Bone metastases occur in up to 70% of advanced breast cancer. For most patients with breast cancer, bone metastases are predominantly osteolytic. Interactions between tumor cells and stromal cells in the bone microenvironment drive osteolytic bone metastasis, a process that requires the activation of osteoclasts, cells that break down bone. We report that ABL kinases promoted metastasis of breast cancer cells to bone by regulating the crosstalk between tumor cells and the bone microenvironment.

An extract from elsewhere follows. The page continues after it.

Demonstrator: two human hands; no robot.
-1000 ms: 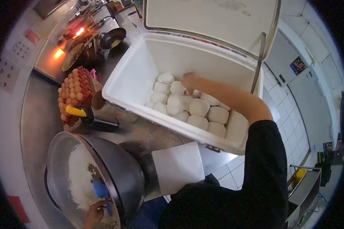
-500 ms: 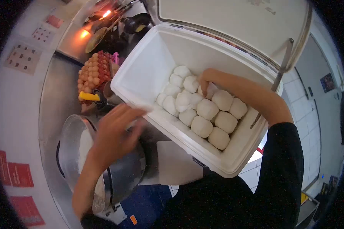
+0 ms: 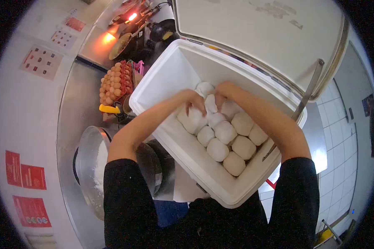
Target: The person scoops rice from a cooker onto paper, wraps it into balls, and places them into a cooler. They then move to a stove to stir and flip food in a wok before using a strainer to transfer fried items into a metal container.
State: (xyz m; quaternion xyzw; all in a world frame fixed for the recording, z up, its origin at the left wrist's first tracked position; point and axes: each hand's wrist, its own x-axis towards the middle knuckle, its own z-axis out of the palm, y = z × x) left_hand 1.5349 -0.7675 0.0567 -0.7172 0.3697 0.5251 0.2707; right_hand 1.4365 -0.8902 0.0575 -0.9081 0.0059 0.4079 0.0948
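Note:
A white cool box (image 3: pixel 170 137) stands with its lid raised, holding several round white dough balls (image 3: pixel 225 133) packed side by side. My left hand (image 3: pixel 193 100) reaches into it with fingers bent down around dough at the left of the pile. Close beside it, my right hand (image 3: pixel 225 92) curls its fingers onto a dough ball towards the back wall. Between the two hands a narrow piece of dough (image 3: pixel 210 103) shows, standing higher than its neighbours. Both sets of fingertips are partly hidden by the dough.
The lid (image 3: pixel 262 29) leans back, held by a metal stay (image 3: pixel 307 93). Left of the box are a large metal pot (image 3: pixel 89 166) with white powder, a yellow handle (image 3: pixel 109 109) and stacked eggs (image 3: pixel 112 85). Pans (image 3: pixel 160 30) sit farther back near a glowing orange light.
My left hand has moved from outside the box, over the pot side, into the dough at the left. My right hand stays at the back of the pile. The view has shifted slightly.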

ABL kinases protected tumor cells from apoptosis induced by TRAIL (TNF-related apoptosis-inducing ligand), activated the transcription factor STAT5, and promoted osteolysis through the STAT5-dependent expression of genes encoding the osteoclast-activating factors interleukin-6 (IL-6) and matrix metalloproteinase 1 (MMP1). Furthermore, in breast cancer cells, ABL kinases increased the abundance of the Hippo pathway mediator TAZ and the expression of TAZ-dependent target genes that promote bone metastasis. Knockdown of ABL kinases or treatment with ABL-specific allosteric inhibitor impaired osteolytic metastasis of breast cancer cells in mice. These findings revealed a role for ABL kinases in regulating tumor-bone interactions and provide a rationale for using ABL-specific inhibitors to limit breast cancer metastasis to bone.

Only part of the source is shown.